Con este tratamiento el dolor mejoró considerablemente, EVA 2/10, si bien reaparecía por las mañanas en forma de dolor irruptivo de final de dosis de la oxicodona, lo que se solucionó ajustando la dosis de Oxycodona a 80mg/8h. Estando el paciente controlado con este tratamiento se retiró el paracetamol con objeto de reducir medicación, lo que ocasionó una nueva reagudización del dolor que cesó al reincorporar nuevamente dicho analgésico.

El tratamiento definitivo fue: Oxycodona 80mg/8h, Fentanilo 50/72h, Paracetamol 1 gr/8h, Prednisona 50/24h por la mañana, Rifampicina 300 en desayuno.

Pasados 49 días el paciente falleció tras haber sido sedado por delirium, secundario a su afectación hepática, pasó estas últimas 7 semanas libre de dolor, usando solo de manera esporádica el rescate de morfina sc. con buena respuesta al mismo.

Aunque la administración conjunta de opioides en la práctica clínica no se recomienda de manera general, ante un dolor difícil la coadministración de fentanilo y oxicodona a dosis mas bajas puede disminuir los secundarismos y mejorar al mismo tiempo la analgesia de manera considerable, mas allá del efecto obtenido por un solo opioide utilizado a dosis mayores. Se comprobó una disminución del índice de progresividad de opioides (OEI) tras añadir un segundo opioide independientemente de la combinación de fármacos utilizados.

La rápida escalada de los opioides, debido al aumento de la intensidad del dolor o al desarrollo de tolerancia, es un factor pronóstico negativo para la aparición de efectos adversos8, ya que puede limitar la capacidad de respuesta de opiáceos9, sin embargo, en estos estudios, el dolor intenso mejoró de forma significativa y esto no se tradujo en aumento de secundarismos10.

En 2004, Mercadante et al. realizaron un estudio de 20 pacientes oncológicos con dolor difícil y seguimiento durante 30 días tras asociar fentanilo y oxicodona midiendo la intensidad del dolor por EVA, siendo el valor inicial medio de 7,28. La dosis media de oxicodona fue de 59,5mg diarios (máximo de 100mg).

En 13 pacientes se redujo el EVA a los 30 días 2,12 puntos de media, la asociación potenció el efecto analgésico. Esto evita una rápida escalada que puede presentar manifestaciones clínicas de excitabilidad neuronal, como es el fenómeno de hiperalgesia.

En el paciente que nos ocupa, el problema principal fue controlar el dolor, pese a distintas alternativas terapéuticas, no se obtuvo resultado satisfactorio.
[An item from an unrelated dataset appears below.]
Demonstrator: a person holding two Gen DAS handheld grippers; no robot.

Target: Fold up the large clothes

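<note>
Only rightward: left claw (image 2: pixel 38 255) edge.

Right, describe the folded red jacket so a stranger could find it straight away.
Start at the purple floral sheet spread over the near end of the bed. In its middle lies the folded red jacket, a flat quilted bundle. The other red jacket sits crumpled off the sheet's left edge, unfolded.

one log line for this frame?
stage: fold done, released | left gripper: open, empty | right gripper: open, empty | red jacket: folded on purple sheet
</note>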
Ocasionalmente manifestó mejoría parcial durante un breve periodo de tiempo, con posteriores descompensaciones de carácter severo por lo que optamos por dicha asociación (fentanilo y oxicodona) asociados a un analgésico menor como el paracetamol, que resultó ser imprescindible para el control del dolor, sin obtener más efectos secundarios que los esperados con monoterapia.

Es de destacar que la retirada del paracetamol una vez controlado el dolor, ocasionó una nueva reagudización del mismo, que se controló de manera clara tras reintroducirlo, evidenciando que la combinación del analgésico menor con los opioides optimizaron el tratamiento. Finalmente, el paciente falleció con buen control sintomático y sin síntomas tóxicos atribuibles al tratamiento.